Mu Zhen le indicó que la mirara con cuidado otra vez y luego podría preguntar de nuevo.
—¿Cuántas de estas tengo que recibir hoy?
¿No se terminó la primera?
—hizo un puchero mientras sus mejillas se inflaban.
—No tomará mucho tiempo, sé paciente, ¿de acuerdo?
—susurró suavemente, persuadiéndola mientras masajeaba su cabeza.
—No quiero…
No quiero…
—negó con la cabeza sintiéndose incómoda.

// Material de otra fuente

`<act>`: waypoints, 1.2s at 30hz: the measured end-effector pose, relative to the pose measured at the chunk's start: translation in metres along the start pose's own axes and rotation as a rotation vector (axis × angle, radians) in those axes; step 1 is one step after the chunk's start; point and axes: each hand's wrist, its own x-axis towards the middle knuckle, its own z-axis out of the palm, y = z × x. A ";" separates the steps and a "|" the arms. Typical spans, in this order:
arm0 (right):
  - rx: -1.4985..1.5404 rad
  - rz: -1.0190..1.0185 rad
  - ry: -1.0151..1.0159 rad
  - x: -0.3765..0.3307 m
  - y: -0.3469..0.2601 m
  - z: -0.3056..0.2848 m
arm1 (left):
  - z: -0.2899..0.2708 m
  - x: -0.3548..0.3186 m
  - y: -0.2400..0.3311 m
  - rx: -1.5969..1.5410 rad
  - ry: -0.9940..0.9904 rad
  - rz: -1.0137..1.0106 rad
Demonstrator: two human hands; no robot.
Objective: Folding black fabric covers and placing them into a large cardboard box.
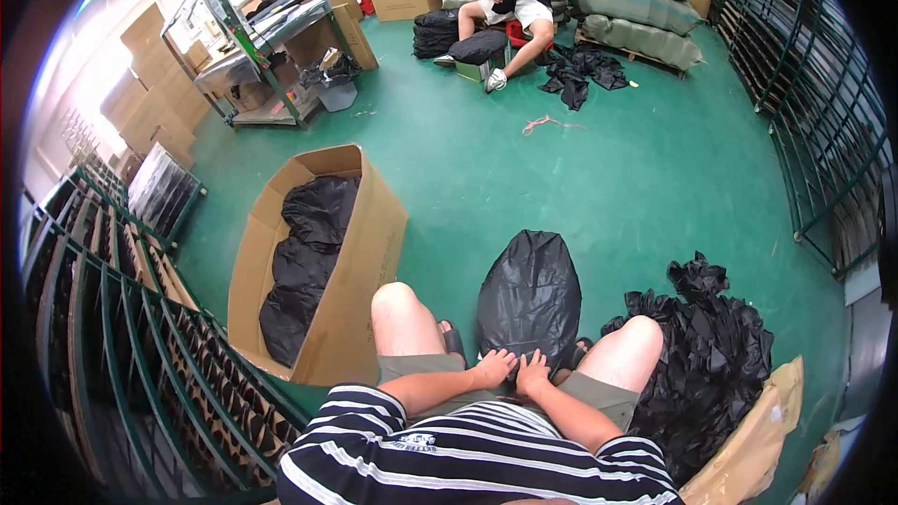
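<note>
I sit with my knees apart, and a black plastic-wrapped bundle (529, 292) stands on the green floor between them. My left hand (492, 367) and my right hand (533, 372) lie side by side on the near end of the bundle, fingers pressed on the black film. Whether the fingers pinch the film I cannot tell. On my left lies a long open cardboard box (360, 281) with black wrapped bundles (309, 257) inside. To my right sits a heap of crumpled black plastic (702, 355) on flat cardboard (748, 454).
Green metal racks (112, 318) run along the left and green wire panels (823, 122) along the right. Another person (514, 0) sits at the far side among black bundles, stacked green sacks (641, 0) and cartons. A green work table (262, 47) stands at the back left.
</note>
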 end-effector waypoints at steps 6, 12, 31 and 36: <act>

—Está bien, ¿qué quieres escuchar?
Te leeré una novela…
—no sabía por qué ella odiaba los hospitales, pero tenía que retrasar su estancia.
—No quiero escuchar esas falsas historias de Cenicienta, ¿qué tal si me das un beso…?
—se dio la vuelta mirándolo mientras tragaba saliva, sus ojos observando fijamente sus labios mientras se relamía los suyos propios.
Eran el mejor caramelo para saborear y no podía superar esa dulce sensación.
—¿Si te beso, me escucharás?
—susurró mientras rodeaba su cintura con el brazo y se inclinaba, encontrándose sus miradas a una distancia más cercana mientras sus alientos se rozaban íntimamente en sus cuellos.